* [Your objective]: Return the data below exactly, but only from the line containing "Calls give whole" through the line containing "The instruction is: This", with both of those lines included.

-------- Stored data

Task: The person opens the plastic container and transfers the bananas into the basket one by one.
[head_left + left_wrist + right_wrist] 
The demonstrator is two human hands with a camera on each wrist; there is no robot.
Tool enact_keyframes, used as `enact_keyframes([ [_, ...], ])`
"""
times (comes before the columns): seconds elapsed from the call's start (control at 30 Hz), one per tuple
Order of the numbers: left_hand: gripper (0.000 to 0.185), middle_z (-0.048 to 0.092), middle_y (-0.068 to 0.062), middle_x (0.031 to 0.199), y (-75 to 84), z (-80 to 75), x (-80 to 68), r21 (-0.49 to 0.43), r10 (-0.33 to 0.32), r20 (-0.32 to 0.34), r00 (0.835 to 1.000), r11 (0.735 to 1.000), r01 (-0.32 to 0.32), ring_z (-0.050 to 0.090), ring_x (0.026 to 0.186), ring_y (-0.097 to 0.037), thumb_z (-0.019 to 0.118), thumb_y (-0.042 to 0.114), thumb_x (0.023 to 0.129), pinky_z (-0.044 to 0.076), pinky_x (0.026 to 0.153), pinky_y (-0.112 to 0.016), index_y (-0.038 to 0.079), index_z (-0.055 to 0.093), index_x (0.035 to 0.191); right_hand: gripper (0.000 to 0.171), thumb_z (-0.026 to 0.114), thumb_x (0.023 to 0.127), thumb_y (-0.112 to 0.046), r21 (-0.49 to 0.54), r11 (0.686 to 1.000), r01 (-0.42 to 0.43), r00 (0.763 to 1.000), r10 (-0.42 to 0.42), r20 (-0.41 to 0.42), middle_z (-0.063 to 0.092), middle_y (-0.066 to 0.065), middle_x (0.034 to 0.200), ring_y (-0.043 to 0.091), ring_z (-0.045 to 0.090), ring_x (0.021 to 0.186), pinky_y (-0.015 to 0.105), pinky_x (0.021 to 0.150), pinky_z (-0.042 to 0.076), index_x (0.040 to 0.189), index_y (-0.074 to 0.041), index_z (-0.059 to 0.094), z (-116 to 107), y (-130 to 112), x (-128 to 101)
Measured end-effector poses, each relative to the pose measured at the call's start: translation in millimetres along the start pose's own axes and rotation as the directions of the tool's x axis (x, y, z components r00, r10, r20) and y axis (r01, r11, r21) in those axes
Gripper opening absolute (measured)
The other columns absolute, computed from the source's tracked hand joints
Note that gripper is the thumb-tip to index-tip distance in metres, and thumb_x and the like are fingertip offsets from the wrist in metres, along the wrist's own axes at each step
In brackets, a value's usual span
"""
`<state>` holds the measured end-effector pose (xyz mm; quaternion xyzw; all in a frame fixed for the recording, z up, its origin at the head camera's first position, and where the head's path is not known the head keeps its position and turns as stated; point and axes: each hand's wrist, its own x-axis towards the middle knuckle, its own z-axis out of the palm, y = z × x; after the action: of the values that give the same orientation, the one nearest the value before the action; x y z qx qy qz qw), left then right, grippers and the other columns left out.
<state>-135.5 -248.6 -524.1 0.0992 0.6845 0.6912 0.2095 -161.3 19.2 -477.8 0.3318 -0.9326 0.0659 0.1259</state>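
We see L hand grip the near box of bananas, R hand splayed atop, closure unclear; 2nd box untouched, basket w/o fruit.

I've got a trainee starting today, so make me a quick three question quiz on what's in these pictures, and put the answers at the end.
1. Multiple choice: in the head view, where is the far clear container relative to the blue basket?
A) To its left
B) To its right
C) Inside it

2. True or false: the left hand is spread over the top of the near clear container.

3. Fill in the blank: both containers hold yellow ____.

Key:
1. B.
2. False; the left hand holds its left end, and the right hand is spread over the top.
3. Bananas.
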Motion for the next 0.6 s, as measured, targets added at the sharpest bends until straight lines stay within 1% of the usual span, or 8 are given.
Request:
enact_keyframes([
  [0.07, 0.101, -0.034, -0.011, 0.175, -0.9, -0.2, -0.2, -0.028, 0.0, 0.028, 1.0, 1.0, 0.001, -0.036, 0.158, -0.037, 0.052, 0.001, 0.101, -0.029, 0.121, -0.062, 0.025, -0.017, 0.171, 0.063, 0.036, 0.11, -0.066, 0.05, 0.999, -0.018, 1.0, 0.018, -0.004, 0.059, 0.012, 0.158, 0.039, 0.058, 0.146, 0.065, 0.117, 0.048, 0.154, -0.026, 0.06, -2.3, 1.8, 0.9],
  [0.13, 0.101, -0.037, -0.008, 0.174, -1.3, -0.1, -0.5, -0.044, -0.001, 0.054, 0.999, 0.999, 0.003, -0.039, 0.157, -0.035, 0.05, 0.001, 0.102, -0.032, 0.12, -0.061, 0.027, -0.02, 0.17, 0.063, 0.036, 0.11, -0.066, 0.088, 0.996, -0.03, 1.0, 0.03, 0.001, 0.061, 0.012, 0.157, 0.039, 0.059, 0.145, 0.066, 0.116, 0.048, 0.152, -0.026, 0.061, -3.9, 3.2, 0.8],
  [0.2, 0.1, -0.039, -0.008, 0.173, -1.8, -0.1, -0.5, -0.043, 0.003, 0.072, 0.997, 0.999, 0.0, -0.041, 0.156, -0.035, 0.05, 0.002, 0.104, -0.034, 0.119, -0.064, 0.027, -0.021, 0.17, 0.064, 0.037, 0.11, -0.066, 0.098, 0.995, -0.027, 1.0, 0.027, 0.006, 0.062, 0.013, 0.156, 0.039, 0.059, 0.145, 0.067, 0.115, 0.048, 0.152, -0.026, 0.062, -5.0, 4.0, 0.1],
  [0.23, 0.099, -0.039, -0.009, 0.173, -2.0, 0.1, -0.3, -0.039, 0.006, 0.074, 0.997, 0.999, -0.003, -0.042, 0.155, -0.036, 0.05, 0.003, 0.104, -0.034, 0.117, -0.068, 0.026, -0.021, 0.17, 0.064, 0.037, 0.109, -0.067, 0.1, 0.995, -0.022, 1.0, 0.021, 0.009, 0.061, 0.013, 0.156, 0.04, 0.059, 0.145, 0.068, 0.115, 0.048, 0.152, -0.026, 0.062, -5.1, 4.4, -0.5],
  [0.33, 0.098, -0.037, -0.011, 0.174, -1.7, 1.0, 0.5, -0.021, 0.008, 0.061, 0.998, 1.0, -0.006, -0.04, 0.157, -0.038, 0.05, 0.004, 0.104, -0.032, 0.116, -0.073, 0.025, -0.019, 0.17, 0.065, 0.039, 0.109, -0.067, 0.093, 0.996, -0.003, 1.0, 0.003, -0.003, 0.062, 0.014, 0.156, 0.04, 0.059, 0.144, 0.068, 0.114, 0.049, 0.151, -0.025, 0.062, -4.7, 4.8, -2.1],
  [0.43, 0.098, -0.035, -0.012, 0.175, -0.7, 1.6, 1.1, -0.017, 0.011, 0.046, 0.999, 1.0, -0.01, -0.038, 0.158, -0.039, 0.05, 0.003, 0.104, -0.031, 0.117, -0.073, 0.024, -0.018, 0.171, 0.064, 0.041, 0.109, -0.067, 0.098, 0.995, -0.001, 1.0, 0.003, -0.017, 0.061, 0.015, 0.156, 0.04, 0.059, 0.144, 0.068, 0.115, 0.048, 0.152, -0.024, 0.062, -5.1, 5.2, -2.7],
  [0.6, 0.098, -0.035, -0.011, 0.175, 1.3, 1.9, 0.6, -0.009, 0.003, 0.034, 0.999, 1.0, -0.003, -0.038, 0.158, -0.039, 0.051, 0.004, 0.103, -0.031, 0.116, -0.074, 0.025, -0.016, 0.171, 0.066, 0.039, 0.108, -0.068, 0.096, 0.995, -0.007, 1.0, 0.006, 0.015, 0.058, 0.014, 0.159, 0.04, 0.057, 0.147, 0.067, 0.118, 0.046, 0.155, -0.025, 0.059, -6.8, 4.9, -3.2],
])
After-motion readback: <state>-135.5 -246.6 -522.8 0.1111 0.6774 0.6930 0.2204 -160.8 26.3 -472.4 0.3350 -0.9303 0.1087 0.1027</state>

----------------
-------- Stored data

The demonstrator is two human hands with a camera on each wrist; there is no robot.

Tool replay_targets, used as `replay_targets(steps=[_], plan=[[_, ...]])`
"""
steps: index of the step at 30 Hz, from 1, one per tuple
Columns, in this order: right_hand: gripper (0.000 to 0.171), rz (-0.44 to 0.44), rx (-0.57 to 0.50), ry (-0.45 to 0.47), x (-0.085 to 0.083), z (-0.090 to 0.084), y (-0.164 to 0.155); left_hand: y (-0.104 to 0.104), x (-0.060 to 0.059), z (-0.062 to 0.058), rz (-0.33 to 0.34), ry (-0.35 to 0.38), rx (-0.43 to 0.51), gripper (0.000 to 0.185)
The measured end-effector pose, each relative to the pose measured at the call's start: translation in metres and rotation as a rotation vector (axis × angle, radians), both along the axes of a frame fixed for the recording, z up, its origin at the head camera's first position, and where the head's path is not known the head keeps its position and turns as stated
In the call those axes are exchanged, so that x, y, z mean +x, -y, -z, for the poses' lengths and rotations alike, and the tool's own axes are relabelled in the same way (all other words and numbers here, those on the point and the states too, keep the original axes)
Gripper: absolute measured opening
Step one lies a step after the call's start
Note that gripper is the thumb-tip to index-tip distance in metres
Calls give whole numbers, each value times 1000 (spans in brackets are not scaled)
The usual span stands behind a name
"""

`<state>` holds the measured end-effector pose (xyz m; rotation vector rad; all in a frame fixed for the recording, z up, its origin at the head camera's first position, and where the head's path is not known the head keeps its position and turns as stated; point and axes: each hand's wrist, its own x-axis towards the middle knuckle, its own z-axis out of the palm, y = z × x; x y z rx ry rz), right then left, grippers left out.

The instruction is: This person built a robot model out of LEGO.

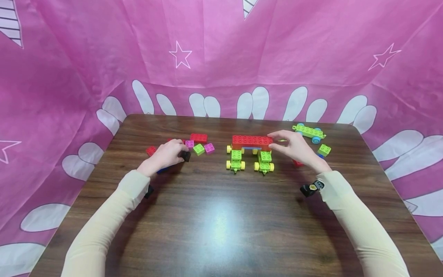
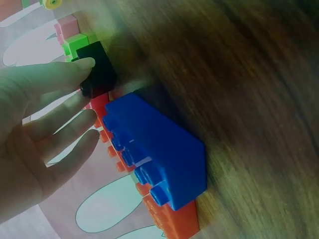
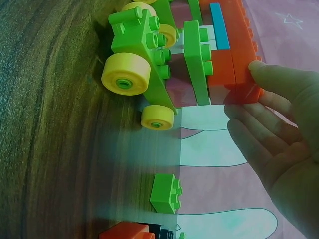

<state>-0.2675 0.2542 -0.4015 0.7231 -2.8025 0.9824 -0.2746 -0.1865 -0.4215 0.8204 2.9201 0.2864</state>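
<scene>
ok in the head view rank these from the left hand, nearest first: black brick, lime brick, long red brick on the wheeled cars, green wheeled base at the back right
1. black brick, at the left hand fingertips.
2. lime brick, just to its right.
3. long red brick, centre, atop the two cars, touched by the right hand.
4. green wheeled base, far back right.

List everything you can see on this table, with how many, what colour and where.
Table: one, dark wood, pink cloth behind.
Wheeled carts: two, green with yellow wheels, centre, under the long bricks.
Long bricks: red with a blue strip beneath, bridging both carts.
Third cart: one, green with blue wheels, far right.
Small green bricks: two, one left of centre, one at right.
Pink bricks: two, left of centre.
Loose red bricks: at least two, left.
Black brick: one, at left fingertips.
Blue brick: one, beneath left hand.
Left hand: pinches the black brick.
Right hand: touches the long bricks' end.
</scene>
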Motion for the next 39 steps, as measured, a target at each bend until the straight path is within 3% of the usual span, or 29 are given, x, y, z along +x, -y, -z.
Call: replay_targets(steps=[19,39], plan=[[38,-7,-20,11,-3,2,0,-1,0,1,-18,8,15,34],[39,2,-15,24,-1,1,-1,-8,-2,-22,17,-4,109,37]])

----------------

* [Finished task]:
Calls give whole numbers, each value times 1000 (spans in brackets are not scaled)
The usual span stands behind a name
"""

`<state>` holds the measured end-effector pose (xyz m; rotation vector rad; all in a frame fixed for the recording, z up, its origin at the head camera's first position, and where the head's path is not known the head keeps its position and turns as stated; point and axes: each hand's wrist, its own x-axis towards the middle knuckle, its own z-axis out of the palm, y = z × x; x y z rx ry rz), right then left, grippers left out.

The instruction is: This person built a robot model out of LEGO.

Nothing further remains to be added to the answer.